Nein, es geht darum, einen Laden oder einen bestimmten Bereich eines Ladens zu betreten, in dem man von Hunderten von Kameras beobachtet wird und die Produkte von Tausenden Gewichtssensoren in den Regalen erfasst werden. Die Software dahinter kann uns schon nach 100 Sekunden sehr genau anhand unserer Bewegungen und unserer Skelettmerkmale identifizieren. Wenn wir nun Produkte in unsere Taschen stecken, registriert die Software diese sehr genau, erkennt zuverlässig, welche wir wieder zurückstellen Und wenn wir den Laden verlassen, bucht das System den Einkaufspreis automatisch von unserem Smartphone ab.
Laut Berechnungen aus den USA erspart uns Kunden das System viele Stunden Wartezeit an Kassen, die Läden machen 50% mehr Umsatz und sparen 20% Lohnkosten. Von solchen „vollautomatischen Tante-Emma-Läden“ gibt es in Deutschland zirka 40, sie heißen Just-Walk-out-Läden, da müssen wir noch eine Weile Geduld haben, bis unsere Geduld nicht mehr an den üblichen Kassen auf die harte Probe gestellt werden.
Plauderkassen
Was an dem Artikel nachdenklich macht: Wir Kunden nehmen den Anbietern inzwischen eine ganze Menge Arbeit ab – und das ganz kostenlos. Denn vermutlich sinken die Preise der Lebensmittel nicht – oder haben Sie schon mal in einem McDonalds Rabatt bekommen, wenn sie die Bestellung selbst eingetippt und keinen Mitarbeiter belästigt haben? Wir werden zu „ehrenamtlichen“ Mitarbeitern: Die Bahntickets buchen wir online und checken selbstständig ein. Bei Ikea zerren wir schon lange unsere Möbel aus den Regalen und bauen sie auf. Und das Car-Sharing-Auto tanken wir brav auf, „vermutlich werden ich die Fahrzeuge bald auch noch selbst reinigen müssen“.

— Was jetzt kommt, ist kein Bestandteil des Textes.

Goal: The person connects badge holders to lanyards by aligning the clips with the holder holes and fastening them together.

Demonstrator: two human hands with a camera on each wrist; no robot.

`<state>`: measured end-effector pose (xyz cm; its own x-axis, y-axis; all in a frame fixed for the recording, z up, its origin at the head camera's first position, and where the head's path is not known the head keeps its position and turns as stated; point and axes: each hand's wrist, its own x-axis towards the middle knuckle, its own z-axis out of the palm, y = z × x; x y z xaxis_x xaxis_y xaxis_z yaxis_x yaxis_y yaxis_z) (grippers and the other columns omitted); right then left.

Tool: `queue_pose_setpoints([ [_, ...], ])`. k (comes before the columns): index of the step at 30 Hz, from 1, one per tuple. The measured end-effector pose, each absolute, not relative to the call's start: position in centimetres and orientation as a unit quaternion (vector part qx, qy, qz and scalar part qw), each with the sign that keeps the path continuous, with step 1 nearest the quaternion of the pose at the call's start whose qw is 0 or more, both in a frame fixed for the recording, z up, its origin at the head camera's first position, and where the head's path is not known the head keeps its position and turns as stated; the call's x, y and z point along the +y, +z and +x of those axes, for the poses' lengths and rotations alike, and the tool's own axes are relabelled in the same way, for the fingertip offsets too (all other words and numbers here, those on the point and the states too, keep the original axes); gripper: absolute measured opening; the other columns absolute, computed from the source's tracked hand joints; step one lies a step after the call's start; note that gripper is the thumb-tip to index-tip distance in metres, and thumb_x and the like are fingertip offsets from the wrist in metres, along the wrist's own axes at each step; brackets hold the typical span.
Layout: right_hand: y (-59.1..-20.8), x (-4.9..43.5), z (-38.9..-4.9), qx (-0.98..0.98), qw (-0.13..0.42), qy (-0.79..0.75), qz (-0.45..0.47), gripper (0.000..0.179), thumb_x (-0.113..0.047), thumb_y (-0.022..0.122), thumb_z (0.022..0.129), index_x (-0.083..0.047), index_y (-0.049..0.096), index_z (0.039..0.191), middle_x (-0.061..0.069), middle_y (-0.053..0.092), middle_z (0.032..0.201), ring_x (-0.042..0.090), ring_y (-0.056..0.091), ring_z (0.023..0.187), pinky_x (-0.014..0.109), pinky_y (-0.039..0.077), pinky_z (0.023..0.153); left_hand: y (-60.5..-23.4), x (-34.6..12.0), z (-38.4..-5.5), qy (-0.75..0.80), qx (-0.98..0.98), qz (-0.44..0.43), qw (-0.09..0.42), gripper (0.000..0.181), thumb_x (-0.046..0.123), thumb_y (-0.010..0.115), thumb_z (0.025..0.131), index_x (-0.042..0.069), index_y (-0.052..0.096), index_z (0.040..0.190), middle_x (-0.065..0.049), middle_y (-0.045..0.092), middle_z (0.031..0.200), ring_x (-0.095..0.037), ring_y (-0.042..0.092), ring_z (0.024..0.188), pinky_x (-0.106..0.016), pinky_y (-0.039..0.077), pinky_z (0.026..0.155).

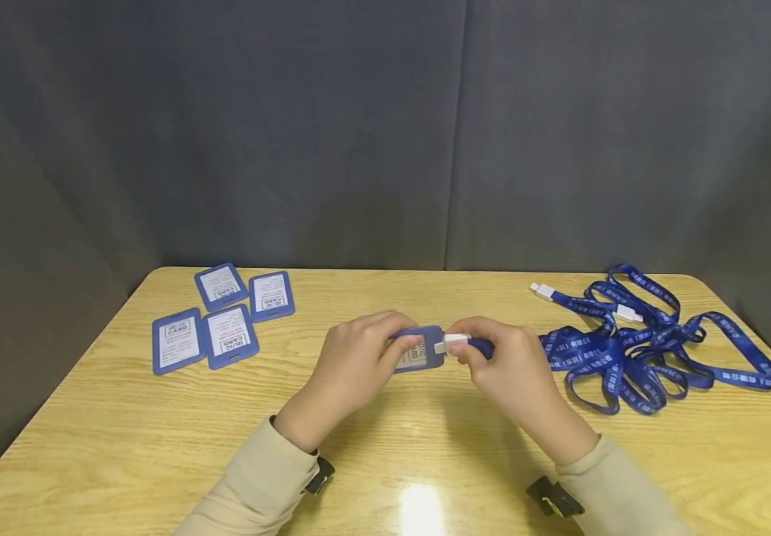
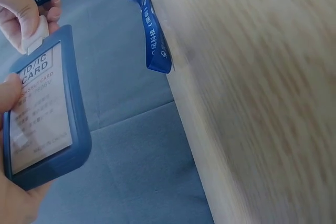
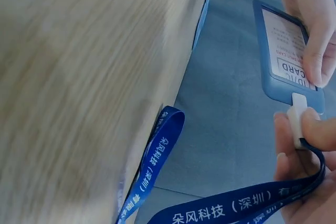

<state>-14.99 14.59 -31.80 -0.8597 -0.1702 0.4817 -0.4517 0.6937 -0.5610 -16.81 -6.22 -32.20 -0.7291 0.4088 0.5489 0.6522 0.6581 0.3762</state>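
Observation:
Over the middle of the table, my left hand (image 1: pixel 361 353) grips a blue-framed ID card holder (image 1: pixel 430 348) by its sides, thumb across the clear front. My right hand (image 1: pixel 506 361) pinches the white plastic clip (image 3: pixel 297 116) of a blue lanyard (image 3: pixel 210 208) between thumb and fingers. In the right wrist view the clip's tip overlaps the slot end of the holder. From the clip, the printed strap loops back through the right hand. The left wrist view shows the card (image 2: pixel 44 103) printed "ID/IC CARD" inside the holder.
Several more blue card holders (image 1: pixel 229 335) lie grouped at the table's left. On the right is a tangled heap of blue lanyards (image 1: pixel 600 357), with white clips (image 1: pixel 626 313) showing. A dark curtain (image 1: pixel 358 149) hangs behind the wooden table (image 1: pixel 157 447).

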Motion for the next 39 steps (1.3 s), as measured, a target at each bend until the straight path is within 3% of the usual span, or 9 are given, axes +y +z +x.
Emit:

Ach ja, der Datenschutz? Stört uns nicht sonderlich, schließlich ist es so wie früher auf dem Dorf. Das wusste Tante Emma auch genau, was jemand eingekauft hat. Anders als in den Läden mit den vielen Kameras hat sie uns nicht zu 94%, sondern zu 100% erkannt. Bleibt ein winziger Unterschied – und damit sind wir wieder bei der Versicherung: Wir mögen es durchaus, hin und wieder von einem echten Menschen bedient zu werden. Was eine Supermarkt in den Niederlanden veranlasst hat, eine „Kletskassa“ (Plauderkasse) einzurichten. Dort kann man noch mit Bargeld bezahlen und mit den Mitarbeitenden quatschen. Kommt so gut an, dass andere Filialen nachziehen wollen.